By default, all tables in an application are unversioned. Only once a user opts in by passing a Materialized instance to materialize a table with a versioned store does the first table become versioned. Downstream tables implicitly become versioned until one of the conditions above causes a downstream table to become unversioned, after which subsequent derived tables will be unversioned as well (until another table is explicitly materialized to be versioned). 

Stream-Table Joins Perform Timestamped Lookups on Versioned Tables

Today, when a new record (from the stream-side) arrives at a stream-table join processor, the processor performs a get(key) lookup on the table materialization to find the record to join with. If the table store is versioned, the behavior will be to call get(key, timestamp) instead, where timestamp is the stream-side record's timestamp. This change provides proper temporal join semantics, when users opt in to using versioned stores. 

In the event that the stream-side record timestamp is older than the versioned store's history retention and get(key, timestamp) returns null, the join processor will handle this null in the same way as other nulls – for inner joins, no join result will be produced, whereas for left joins a join result with null table value will be produced. (The RocksDB-based versioned store implementation introduced in KIP-889 will log a warning on calls to get(key, timestamp) which have exceeded history retention, but there will be no other indication that this has occurred.)

For inner joins, this is the best option because any other table-side record that we might try to join the stream-side record with would result in incorrect temporal join semantics. For left joins, we could also consider the option of dropping the stream-side record (for which there is no table-side record due to history retention having elapsed) entirely rather than emitting a join result with null. Both approaches have their merits; there could be use cases which require/prefer stream-side records never be dropped from the join, while other use cases might prefer to exclude such records from the join result. I think it's best to have the processor err on the side of including the records and allowing users to identify and filter them out downstream if needed, rather than the reverse where users will have no way of getting the dropped records back. (There are also implementation challenges associated with having the processor determine whether a null returned from get(key, timestamp) is due to the store's history retention having been exceeded or not. To address these would be outside the scope of this KIP and likely require a KIP of its own. If this alternative behavior turns out to be preferable, we can introduce a config for it in the future.)
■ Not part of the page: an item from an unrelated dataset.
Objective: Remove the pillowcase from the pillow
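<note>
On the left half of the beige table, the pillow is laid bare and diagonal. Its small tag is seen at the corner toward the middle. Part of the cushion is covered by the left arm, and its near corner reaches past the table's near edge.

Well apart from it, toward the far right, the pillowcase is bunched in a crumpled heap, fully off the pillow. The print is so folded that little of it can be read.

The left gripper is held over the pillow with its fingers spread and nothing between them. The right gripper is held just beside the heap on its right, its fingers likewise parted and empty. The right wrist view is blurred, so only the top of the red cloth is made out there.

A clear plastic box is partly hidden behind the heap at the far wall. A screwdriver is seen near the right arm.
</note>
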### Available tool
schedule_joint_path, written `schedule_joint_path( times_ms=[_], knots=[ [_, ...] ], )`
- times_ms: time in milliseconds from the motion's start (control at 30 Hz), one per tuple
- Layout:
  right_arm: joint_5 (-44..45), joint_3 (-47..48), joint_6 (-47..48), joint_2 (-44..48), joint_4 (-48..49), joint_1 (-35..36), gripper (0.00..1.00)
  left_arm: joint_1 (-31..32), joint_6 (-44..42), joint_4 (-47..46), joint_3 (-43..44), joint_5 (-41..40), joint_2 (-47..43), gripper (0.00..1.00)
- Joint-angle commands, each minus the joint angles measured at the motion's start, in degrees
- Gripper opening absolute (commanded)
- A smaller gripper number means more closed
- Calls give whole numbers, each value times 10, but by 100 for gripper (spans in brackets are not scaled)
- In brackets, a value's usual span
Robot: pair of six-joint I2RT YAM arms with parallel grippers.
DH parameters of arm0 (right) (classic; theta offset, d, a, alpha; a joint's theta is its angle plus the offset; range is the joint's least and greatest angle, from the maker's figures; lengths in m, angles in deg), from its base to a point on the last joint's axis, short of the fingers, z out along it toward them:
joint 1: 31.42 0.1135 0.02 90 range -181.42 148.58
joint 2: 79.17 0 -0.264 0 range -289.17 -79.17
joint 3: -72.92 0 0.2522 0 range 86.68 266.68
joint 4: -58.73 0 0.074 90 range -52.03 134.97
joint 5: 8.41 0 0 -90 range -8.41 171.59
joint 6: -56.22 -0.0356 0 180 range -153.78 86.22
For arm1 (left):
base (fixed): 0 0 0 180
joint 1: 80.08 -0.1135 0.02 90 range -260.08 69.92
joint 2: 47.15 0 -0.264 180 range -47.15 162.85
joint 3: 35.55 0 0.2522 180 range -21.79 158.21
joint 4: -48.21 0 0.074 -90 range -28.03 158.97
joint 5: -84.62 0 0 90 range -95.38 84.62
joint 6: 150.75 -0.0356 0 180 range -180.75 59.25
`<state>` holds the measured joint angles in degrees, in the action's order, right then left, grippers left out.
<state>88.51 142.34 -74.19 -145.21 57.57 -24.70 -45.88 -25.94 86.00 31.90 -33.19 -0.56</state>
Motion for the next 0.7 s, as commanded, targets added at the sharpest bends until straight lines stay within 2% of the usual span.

Table-Table Joins Do Not Produce Join Results on Out-of-order Records from Versioned Tables

This change is more nuanced and warrants additional context.

Background

The way that primary-key table-table joins work today is, whenever a new record arrives at the processor, a get(key) lookup is performed on the opposite table's materialization to find the record to join with, and the join result is emitted with the larger timestamp of the two records being joined. The latest (by offset) join result is always the join of the latest (by offset) records from each of the two tables. 

If there are no out-of-order records, then the timestamps of the join results will be non-decreasing as well, which means that the latest-by-offset join result is also the latest-by-timestamp join result. If there are out-of-order records, it is no longer true that the join result timestamps will be non-decreasing; it is possible that consumers of the join results will see time "move backwards." When using non-versioned stores, this is (perhaps) acceptable since state store semantics are offset-based, and the join respects that -- a join result is produced from the latest-by-offset records from each table, and this join result is the latest-by-offset record in the result topic as well. 

Versioned stores aim to provide timestamp-based semantics instead. A table-table join operating on versioned tables (i.e., tables materialized with versioned stores) should join the latest-by-timestamp records from each table, and this resulting join record should be the latest-by-timestamp in the result topic. 

We cannot guarantee this without changes to the table-table join processor logic today. Consider the following example of A join B where both stores are versioned, and all records are for the same key:

Code Block
A: (timestamp = 0, value = a0)
A: (timestamp = 4, value = a4)
B: (timestamp = 2, value = b2) -> emits (a4, b2) with timestamp=max(4, 2)=4
B: (timestamp = 1, value = b1

Today, when a new record (from the stream-side) arrives at a stream-table join processor, the processor performs a get(key) lookup on the table materialization to find the record to join with. If the table store is versioned, the behavior will be to call get(key, timestamp) instead, where timestamp is the stream-side record's timestamp. This change provides proper temporal join semantics, when users opt in to using versioned stores. 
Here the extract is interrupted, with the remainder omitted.